Problem requirements. Count the lines below that contain the word "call", and report only that number.

Items from a dataset.
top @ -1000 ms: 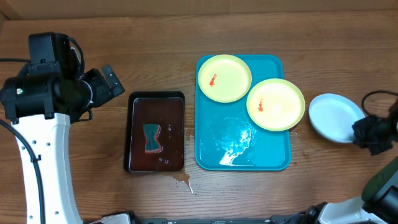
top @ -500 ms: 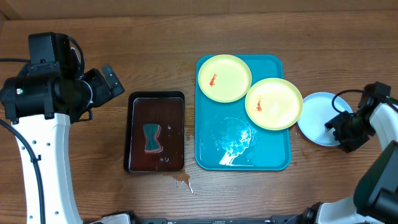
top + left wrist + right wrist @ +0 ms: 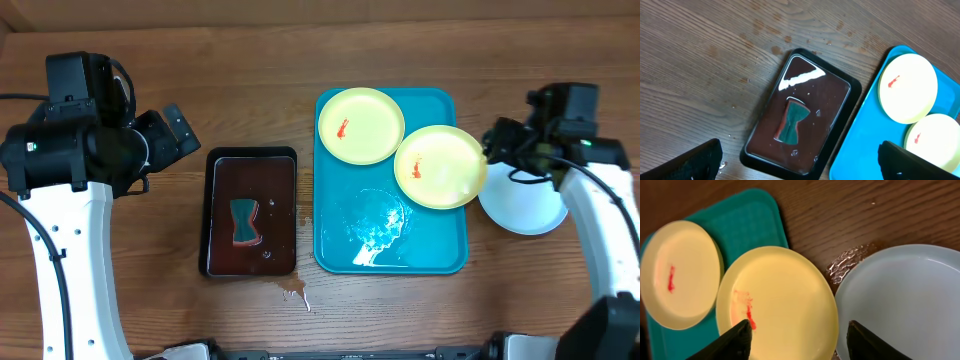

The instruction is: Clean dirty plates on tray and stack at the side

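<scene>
Now the turquoise tray, long axis front to back, holds two red-smeared yellow plates; the blue-white plate sits just right of it. Left gripper and right gripper both gape, empty.

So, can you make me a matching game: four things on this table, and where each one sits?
1 sponge
2 blue-white plate
3 far yellow plate
4 near yellow plate

A overhanging the right edge of the turquoise tray
B on the bare table, right of that tray
C in the dark tray
D wholly on the turquoise tray, far left corner

Pairs: 1-C, 2-B, 3-D, 4-A
</scene>
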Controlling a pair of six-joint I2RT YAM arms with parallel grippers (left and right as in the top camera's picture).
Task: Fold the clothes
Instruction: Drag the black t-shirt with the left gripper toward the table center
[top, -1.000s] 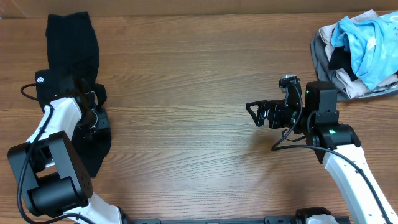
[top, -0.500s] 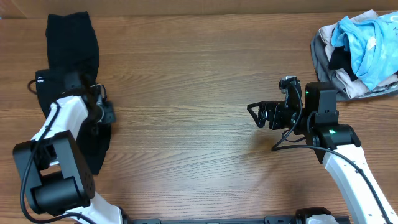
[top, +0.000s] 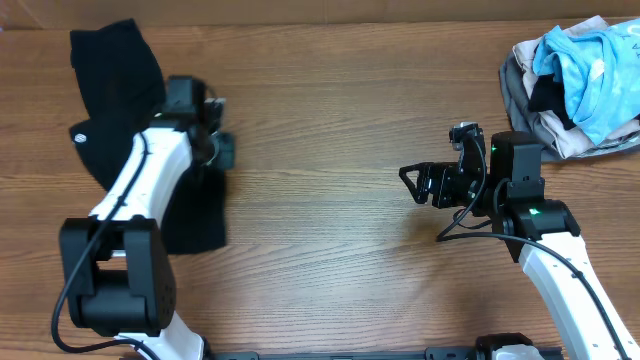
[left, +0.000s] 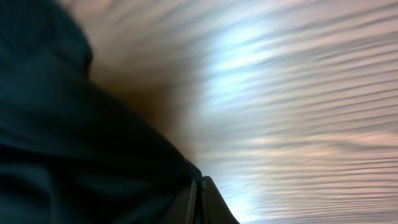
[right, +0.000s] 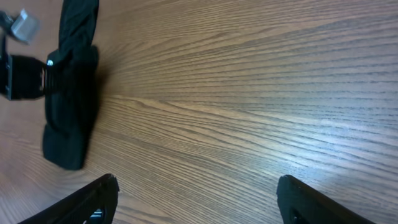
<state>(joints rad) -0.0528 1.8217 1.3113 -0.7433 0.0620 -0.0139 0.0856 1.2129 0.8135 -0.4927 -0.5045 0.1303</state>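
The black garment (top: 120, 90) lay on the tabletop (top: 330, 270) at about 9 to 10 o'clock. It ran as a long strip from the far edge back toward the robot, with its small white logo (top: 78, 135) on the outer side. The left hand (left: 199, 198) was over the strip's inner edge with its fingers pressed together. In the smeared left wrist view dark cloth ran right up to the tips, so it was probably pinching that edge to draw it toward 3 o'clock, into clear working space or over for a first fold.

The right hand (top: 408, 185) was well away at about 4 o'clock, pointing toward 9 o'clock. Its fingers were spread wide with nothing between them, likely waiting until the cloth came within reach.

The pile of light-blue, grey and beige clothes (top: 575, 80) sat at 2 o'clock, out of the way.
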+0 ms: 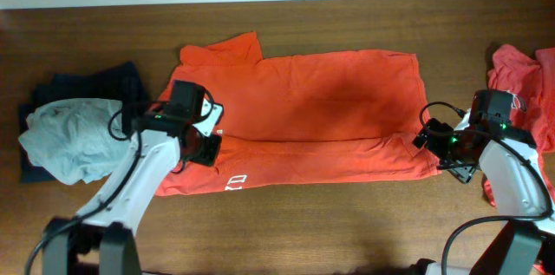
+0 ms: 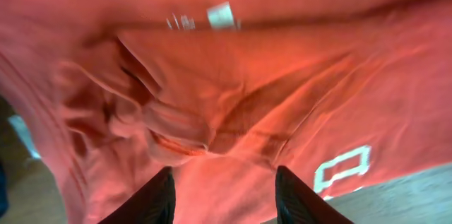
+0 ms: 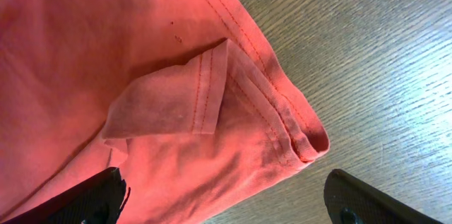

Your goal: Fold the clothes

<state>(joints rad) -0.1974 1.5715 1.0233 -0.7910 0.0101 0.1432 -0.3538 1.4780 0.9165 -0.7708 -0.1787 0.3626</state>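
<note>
Though overhead hides it, left end effector [image 2: 224, 199] and right end effector [image 3: 227, 206] stand apart.

Left arm [image 1: 130, 193], right arm [image 1: 525, 184]: white rounded links, black joint housings, and a black wrist block on each. A green LED [image 1: 161, 117] is lit on both wrists. Black cables [image 1: 120, 123] are looped at 9 o'clock of each block. Left fingers [image 2: 157, 197] and right fingers [image 3: 371, 201]: matte black, tapered. A round recess is seen on the right pair's 5 o'clock finger.
</note>
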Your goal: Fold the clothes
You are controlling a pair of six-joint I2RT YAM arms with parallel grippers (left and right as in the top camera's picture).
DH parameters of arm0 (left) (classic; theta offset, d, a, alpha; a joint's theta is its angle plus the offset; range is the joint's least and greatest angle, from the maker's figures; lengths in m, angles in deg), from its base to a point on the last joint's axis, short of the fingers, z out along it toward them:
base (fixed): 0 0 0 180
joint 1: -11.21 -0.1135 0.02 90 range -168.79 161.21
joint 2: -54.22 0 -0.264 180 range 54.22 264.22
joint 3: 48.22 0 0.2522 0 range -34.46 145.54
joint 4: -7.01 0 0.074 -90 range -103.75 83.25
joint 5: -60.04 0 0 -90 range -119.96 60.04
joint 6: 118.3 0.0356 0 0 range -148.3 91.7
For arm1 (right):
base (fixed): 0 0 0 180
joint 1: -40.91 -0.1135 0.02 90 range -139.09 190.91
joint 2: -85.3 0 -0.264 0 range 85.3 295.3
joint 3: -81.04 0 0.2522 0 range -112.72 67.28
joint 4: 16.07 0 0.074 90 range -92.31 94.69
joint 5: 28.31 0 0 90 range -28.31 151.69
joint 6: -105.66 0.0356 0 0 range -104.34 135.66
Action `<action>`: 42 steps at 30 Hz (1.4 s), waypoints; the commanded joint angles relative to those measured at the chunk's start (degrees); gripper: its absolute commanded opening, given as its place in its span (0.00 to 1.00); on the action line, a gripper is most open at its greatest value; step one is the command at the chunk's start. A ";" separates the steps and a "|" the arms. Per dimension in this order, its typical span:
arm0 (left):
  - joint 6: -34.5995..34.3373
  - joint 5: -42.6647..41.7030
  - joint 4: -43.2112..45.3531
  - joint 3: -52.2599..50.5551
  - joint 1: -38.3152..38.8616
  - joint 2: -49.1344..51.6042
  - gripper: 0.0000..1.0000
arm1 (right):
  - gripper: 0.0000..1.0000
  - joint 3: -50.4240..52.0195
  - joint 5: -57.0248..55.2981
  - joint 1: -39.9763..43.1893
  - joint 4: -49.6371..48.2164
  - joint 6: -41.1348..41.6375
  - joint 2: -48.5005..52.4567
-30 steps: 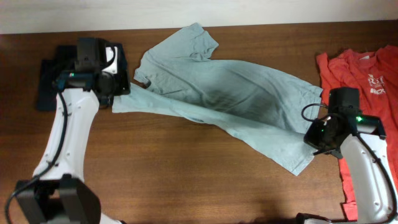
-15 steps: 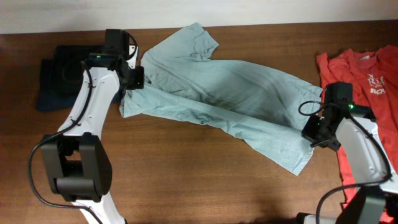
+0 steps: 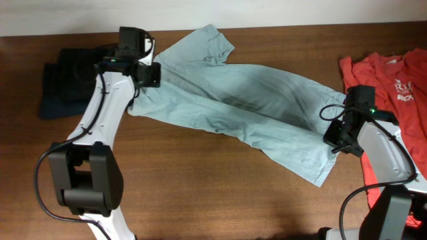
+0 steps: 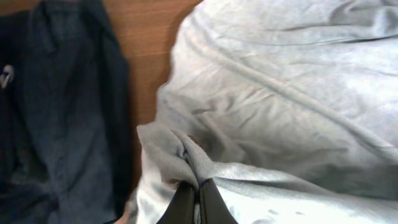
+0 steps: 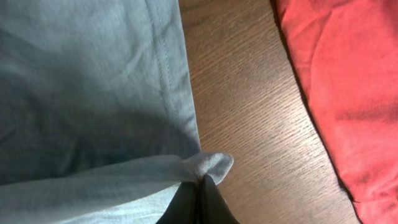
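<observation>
We find the pale grey-blue T-shirt spread across the middle of the wooden table. It is a thin, soft knit drawn into a long diagonal band from 10 o'clock to 4 o'clock in the overhead view, with one short sleeve fanned out toward 12 o'clock and shallow creases running along its length. The left gripper has its dark jaws pressed together on a bunched ridge of this cloth at the 10 o'clock end, and the fabric puckers into folds at the pinch. The right gripper is clamped tight on the shirt's stitched edge at its 3 o'clock side, where a small loop of cloth curls over the fingertips. The red-orange T-shirt, smooth and flat with white print, lies at the table's 3 o'clock edge, with bare wood grain between it and the grey shirt. The dark navy piece, matte and crumpled, sits at 9 to 10 o'clock, just beside the grey shirt.
</observation>
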 commanded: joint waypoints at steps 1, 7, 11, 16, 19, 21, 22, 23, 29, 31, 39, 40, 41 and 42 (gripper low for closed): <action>1.18 0.85 1.07 1.42 1.18 0.76 0.04 | 0.04 -1.07 -1.92 0.46 -0.81 0.02 0.33; 1.20 0.98 1.40 1.42 1.40 3.26 0.11 | 0.17 -0.92 -2.27 0.46 -1.90 0.02 0.33; 1.20 3.10 1.97 1.42 1.40 5.53 0.24 | 0.28 -0.87 -4.00 0.46 -3.13 0.02 0.33; 2.47 3.43 6.05 1.60 1.42 6.16 0.67 | 0.48 -0.87 -4.02 0.46 -7.28 -0.09 0.31; 2.43 3.39 5.81 4.46 1.55 5.99 0.72 | 0.62 -1.62 -1.18 0.46 -9.51 -3.13 0.31; 2.12 3.41 2.97 7.37 1.55 5.62 0.79 | 0.65 -2.75 2.34 0.35 -8.59 -5.55 0.22; 1.77 3.39 1.55 8.50 1.55 5.42 0.79 | 0.65 -3.15 4.26 0.35 -8.09 -6.49 0.20; 1.03 3.41 -0.46 9.92 1.55 5.22 0.79 | 0.66 -3.58 6.71 0.35 -7.30 -7.54 0.13; -0.66 3.37 -10.43 13.27 1.51 4.98 0.36 | 0.65 -4.57 14.32 0.35 0.37 -8.37 0.15; -0.68 3.37 -12.94 13.27 1.51 5.03 0.20 | 0.64 -4.57 14.32 0.35 2.82 -8.35 0.15; -3.52 3.41 -18.97 13.16 1.51 5.11 0.05 | 0.27 -4.50 15.19 0.35 8.57 -8.28 0.20; -4.11 3.43 -19.98 13.16 1.51 5.11 0.05 | 0.25 -4.52 15.19 0.35 8.81 -8.28 0.20; -4.79 3.41 -20.92 13.16 1.49 5.14 0.05 | 0.24 -4.50 15.19 0.35 9.01 -8.28 0.20; -5.81 3.41 -21.94 13.16 1.49 5.22 0.05 | 0.23 -4.50 15.19 0.35 9.14 -8.28 0.20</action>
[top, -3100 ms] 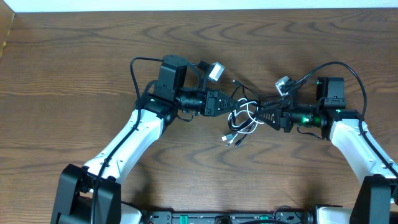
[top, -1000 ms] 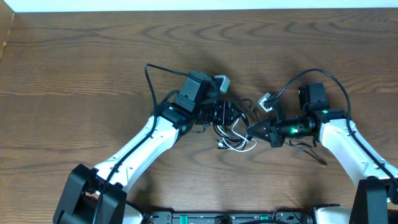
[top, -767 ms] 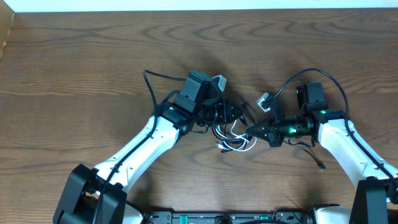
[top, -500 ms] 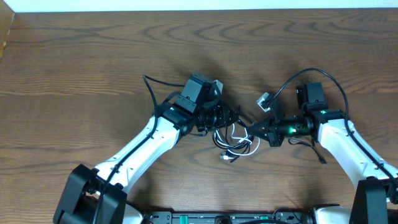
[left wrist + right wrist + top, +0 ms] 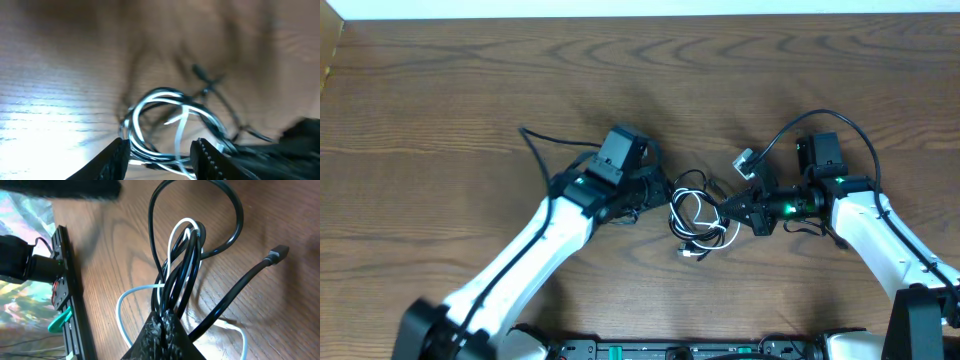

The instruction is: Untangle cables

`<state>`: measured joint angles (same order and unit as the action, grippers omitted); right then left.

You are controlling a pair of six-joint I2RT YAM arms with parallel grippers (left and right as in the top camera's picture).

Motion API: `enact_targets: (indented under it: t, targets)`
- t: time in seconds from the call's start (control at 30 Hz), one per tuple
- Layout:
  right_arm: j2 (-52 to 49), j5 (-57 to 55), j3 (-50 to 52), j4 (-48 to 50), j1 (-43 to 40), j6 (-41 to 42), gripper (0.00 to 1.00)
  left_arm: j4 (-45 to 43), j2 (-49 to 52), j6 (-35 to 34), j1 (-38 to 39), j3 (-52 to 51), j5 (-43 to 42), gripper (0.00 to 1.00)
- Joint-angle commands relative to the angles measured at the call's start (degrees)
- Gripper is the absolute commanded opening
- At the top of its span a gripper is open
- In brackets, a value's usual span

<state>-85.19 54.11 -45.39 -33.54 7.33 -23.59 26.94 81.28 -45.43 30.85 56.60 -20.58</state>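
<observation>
The cables lie in one knotted bunch near the middle of the table (image 5: 470, 90), between the two grippers. The left gripper (image 5: 660, 197) sits just to the bunch's left and the right gripper (image 5: 722, 210) is at its right side.

In the right wrist view, the right gripper's jaws are pressed together on several strands of the black cable (image 5: 182, 272), pinching them where they run side by side. From that pinch the black cable goes out in a tall loop. A second black run leads off to one side and ends in a small plug (image 5: 278, 253) lying flat on the wood. The white cable (image 5: 118, 311) is threaded through the same loop. One narrow bend of it follows the black strands, and a wider curve swings out beside the fingers.

The left wrist view is blurred. It shows the left gripper's two fingers (image 5: 114, 156) standing apart, with the coil of black and white cable just ahead of the tips and partly between them. Nothing is clamped there. Whether the coil's edge touches a finger cannot be told.

Bare wood surrounds the bunch. There is a wide stretch towards the table's far edge, and more open surface out to the left and right beyond the arms. On the near side a black rail (image 5: 65, 280) runs along the table, closer to the bunch than the far edge is.
</observation>
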Motion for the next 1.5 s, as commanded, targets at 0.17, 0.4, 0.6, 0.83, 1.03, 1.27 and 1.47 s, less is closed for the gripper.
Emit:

Solution to the exercise. 2